DON'T CRUSH THE CREATIVE SPIRIT


Editorial, March 12, 1995, Post Dispatch

After extended sessions held by the Ferguson-Florissant School Board for the purpose of firing English teacher Cissy Lacks, the case comes down to this: In trying to encourage students to express themselves in the most natural way possible, Ms. Lacks let them use offensive language. For that, district officials want to end her career. Based on the testimony from both sides, that verdict would be a sad mistake, for her and her students.

Ms. Lacks is the veteran, award-winning teacher at Berkeley High School who was suspended without pay in January. Her offense was simply asking students in her creative writing class to write dialogue about situations based on their own experiences. Not surprisingly, the language was closer to the streets than it was to Shakespeare. A 38-minute videotape of the students reading their works was a prime piece of evidence for the district.

The assignment came after the teen-agers had studied the play "Fences" by August Wilson, the prize-winning black playwright whose work is moving and powerful - not because it is gentle and proper but because it is raw and reflects what people really feel and how they really say it. No one would call him an example unworthy of study.

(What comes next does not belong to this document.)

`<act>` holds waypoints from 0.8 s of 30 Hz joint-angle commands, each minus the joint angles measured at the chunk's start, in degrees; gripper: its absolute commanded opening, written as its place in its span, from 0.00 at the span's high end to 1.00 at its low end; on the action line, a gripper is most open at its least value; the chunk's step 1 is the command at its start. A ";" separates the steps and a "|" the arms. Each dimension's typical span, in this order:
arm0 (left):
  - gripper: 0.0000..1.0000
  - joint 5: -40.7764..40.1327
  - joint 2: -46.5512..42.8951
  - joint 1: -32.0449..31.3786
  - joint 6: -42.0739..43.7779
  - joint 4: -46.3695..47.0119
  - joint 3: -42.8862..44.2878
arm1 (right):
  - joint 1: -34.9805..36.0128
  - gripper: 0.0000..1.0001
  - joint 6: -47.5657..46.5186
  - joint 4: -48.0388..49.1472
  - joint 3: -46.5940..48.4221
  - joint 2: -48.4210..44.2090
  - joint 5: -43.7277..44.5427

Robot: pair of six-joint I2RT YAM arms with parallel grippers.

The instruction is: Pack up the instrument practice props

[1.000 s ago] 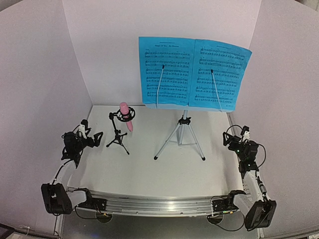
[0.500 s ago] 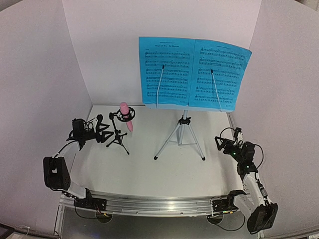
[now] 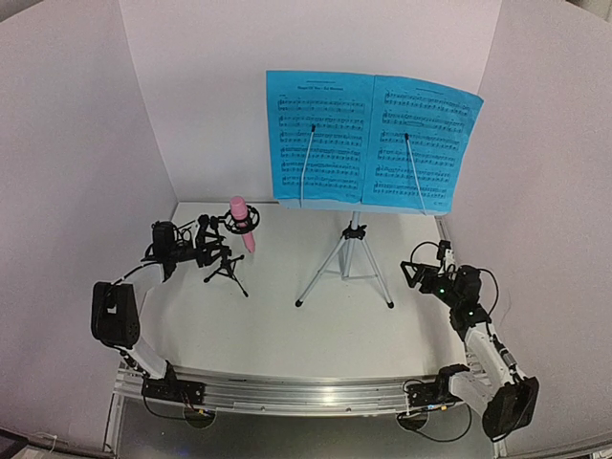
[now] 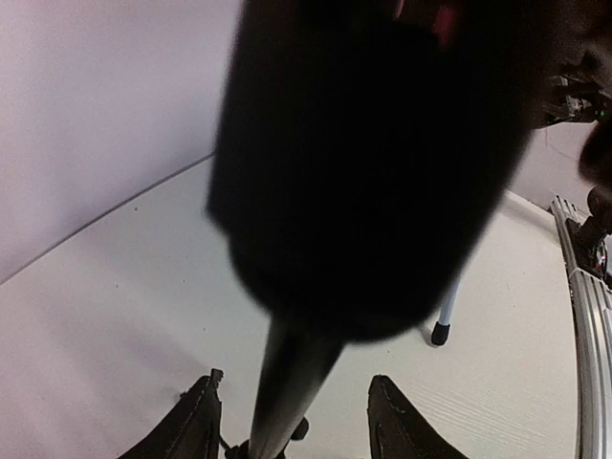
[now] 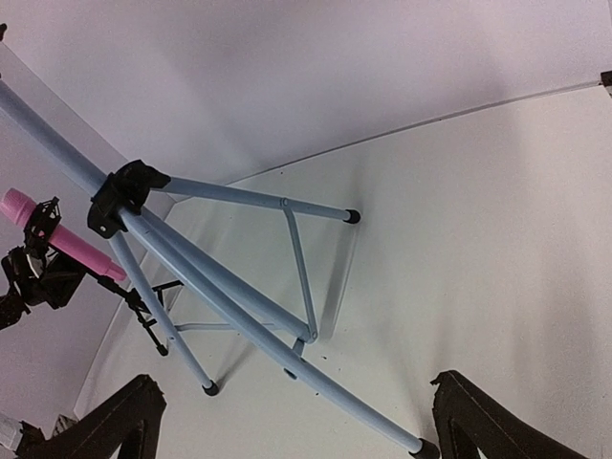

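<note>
**Step in hand** — taking hold of the small black mic stand (image 3: 227,260). Nothing is packed yet: every prop stands set up on the desk (image 3: 316,335).

**Location of props.** The mic stand is at the rear left of the desk. The pink microphone (image 3: 241,221) sits tilted in its ring mount. The music stand (image 3: 346,258) is on its silver tripod at rear centre, well apart from the mic stand. The blue sheet-music pages (image 3: 368,142) are spread open across its rest.

**Left jaws.** They are level with the upper stem of the mic stand, on its left side. In the left wrist view the stem runs up between the two fingers (image 4: 199,426), with desk visible on either side of it. The jaws stand part-way open, straddle the stem and grip nothing. The dark blurred mass filling the upper part of that view is probably the mount, but it is too close to tell.

**Right jaws.** Spread wide and empty, low over the desk, to the right of the tripod and apart from it. The right wrist view looks straight at the tripod legs.

**Next move (judgement).** The left jaws need to shut squarely on the stem, below the mount, before any lift. The stand looks light and top-heavy with the microphone aboard, so an off-centre pinch could tip it or shake the microphone loose. No container is in view, so the destination cannot be told.
</note>
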 commanded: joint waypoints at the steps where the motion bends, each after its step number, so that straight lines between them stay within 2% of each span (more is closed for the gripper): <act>1: 0.56 1.07 1.22 -1.16 -1.37 4.96 2.28 | 0.59 0.04 -0.49 0.05 2.35 0.59 0.54; 7: 0.76 0.27 1.69 -1.18 -2.61 5.60 2.52 | 0.78 0.04 -0.36 -0.05 2.62 0.62 0.72; 11: 1.00 -1.41 1.66 -1.26 -4.52 7.44 2.00 | 1.18 0.04 -0.26 -0.48 3.11 0.81 0.60; 19: 1.00 -1.24 -4.81 -1.75 -9.41 14.36 -3.99 | 6.81 0.07 0.87 -11.24 10.42 0.99 2.59; 22: 1.00 -2.88 -9.90 -2.82 -6.98 12.18 -7.34 | 10.90 0.07 2.98 -17.39 14.45 0.09 5.04; 24: 1.00 -4.66 -13.99 -4.38 -2.25 8.65 -10.85 | 14.19 0.07 4.97 -21.53 17.21 0.03 6.57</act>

Once students were given free rein to use whatever language they wanted to use in a creative assignment, some of them went overboard, testing limits as only teen-agers can. The easy way to handle such situations is to clamp down on them, with rigid rules that try to preserve decorum - and dampen the creative spark that schools too often extinguish. The wise and courageous teacher will not destroy that spirit but will mold and encourage it, to show students that their minds and their feelings are worth her time and expertise.

School districts have the right to draw up standards for their teachers. But when they do so, they should show the flexibility to respect the methods of teachers like Cissy Lacks, who refused to take the simple road. Instead, for her drive to demand the best from her students, she is being hounded.

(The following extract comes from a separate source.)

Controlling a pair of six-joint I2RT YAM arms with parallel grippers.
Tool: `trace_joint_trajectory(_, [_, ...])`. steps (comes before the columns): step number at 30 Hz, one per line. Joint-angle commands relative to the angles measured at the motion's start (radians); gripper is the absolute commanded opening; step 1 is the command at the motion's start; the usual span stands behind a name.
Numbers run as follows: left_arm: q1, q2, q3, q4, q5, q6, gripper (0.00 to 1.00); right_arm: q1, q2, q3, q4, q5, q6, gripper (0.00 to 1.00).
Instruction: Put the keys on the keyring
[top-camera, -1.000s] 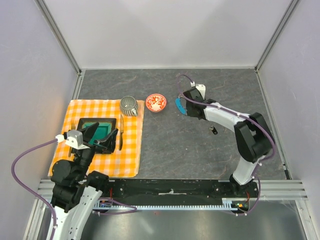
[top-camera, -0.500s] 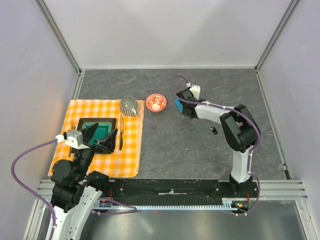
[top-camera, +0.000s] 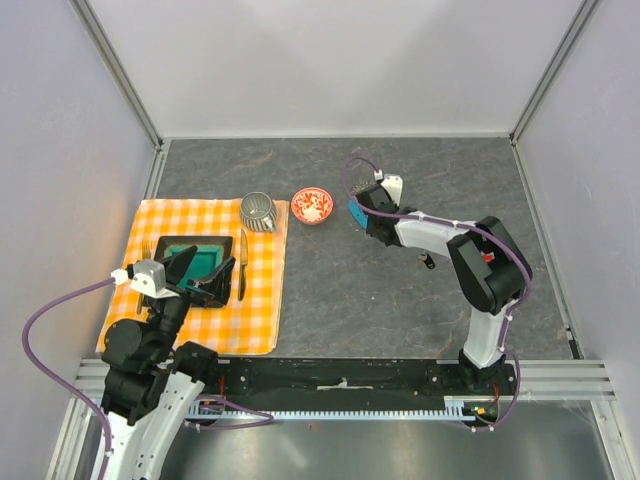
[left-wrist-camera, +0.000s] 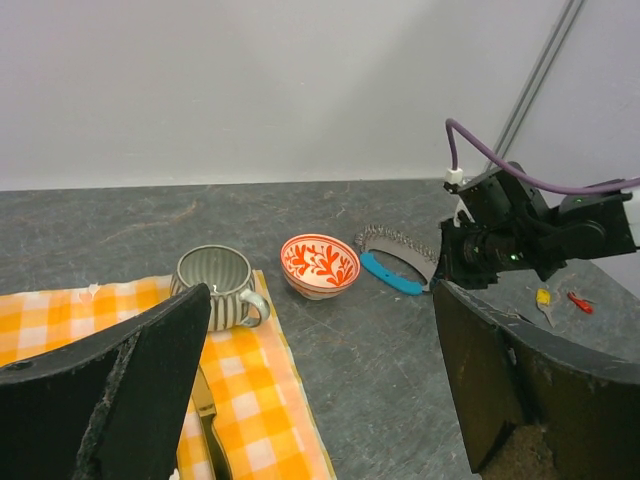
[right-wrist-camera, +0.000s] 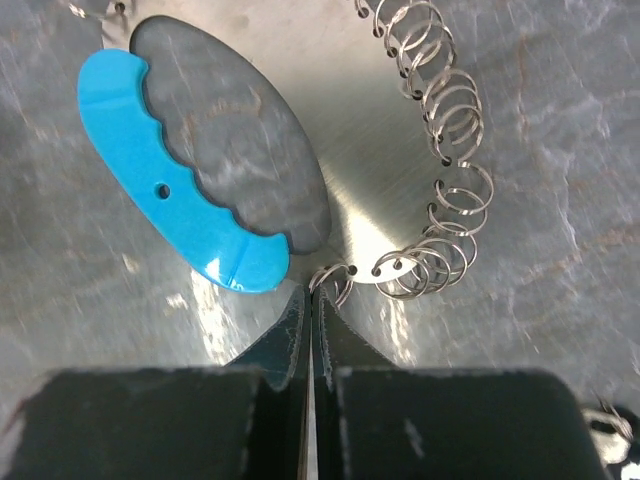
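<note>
The keyring (right-wrist-camera: 375, 190) is a shiny metal plate fringed with wire rings, with a blue crescent tag (right-wrist-camera: 170, 195); it lies on the grey table right of the red bowl. My right gripper (right-wrist-camera: 318, 292) is shut, its tips pinched at a small ring on the plate's near edge. From above, that gripper (top-camera: 366, 215) covers most of the keyring beside the blue tag (top-camera: 354, 211). A black key (top-camera: 427, 262) lies under the right forearm. A yellow key (left-wrist-camera: 543, 297) and a red key (left-wrist-camera: 578, 300) lie further right. My left gripper (left-wrist-camera: 322, 300) hovers wide open over the checked cloth, holding nothing.
An orange checked cloth (top-camera: 255, 310) at the left carries a green tray (top-camera: 205, 258), a knife (top-camera: 242, 265), a fork (top-camera: 147, 248) and a ribbed cup (top-camera: 258, 211). A red patterned bowl (top-camera: 311, 205) stands just left of the keyring. Walls enclose the table.
My right gripper has closed from part-open to shut at the keyring's edge and shifted slightly left, its elbow swinging nearer. The left arm has not moved.
</note>
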Motion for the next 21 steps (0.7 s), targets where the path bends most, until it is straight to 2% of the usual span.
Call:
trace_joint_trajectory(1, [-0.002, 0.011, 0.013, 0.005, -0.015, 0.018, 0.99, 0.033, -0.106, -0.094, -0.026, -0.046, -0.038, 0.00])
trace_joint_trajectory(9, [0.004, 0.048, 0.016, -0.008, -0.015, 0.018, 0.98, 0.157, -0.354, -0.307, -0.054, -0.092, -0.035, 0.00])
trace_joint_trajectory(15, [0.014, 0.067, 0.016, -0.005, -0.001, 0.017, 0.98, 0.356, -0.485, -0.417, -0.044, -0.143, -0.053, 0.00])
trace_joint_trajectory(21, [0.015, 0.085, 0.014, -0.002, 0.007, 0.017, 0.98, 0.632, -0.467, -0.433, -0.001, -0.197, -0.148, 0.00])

Her methods and the end result were not easy for everyone to accept. But she acknowledges the difference between behavior in the classroom and the creative impulse, and the fact that nurturing that impulse is education's most important job. Her way gets results far more lasting than timid, traditional approaches that ruffle no feathers. If Ferguson-Florissant believes in education, it will accept and value Ms. Lacks, not banish her from a profession she loves and does well.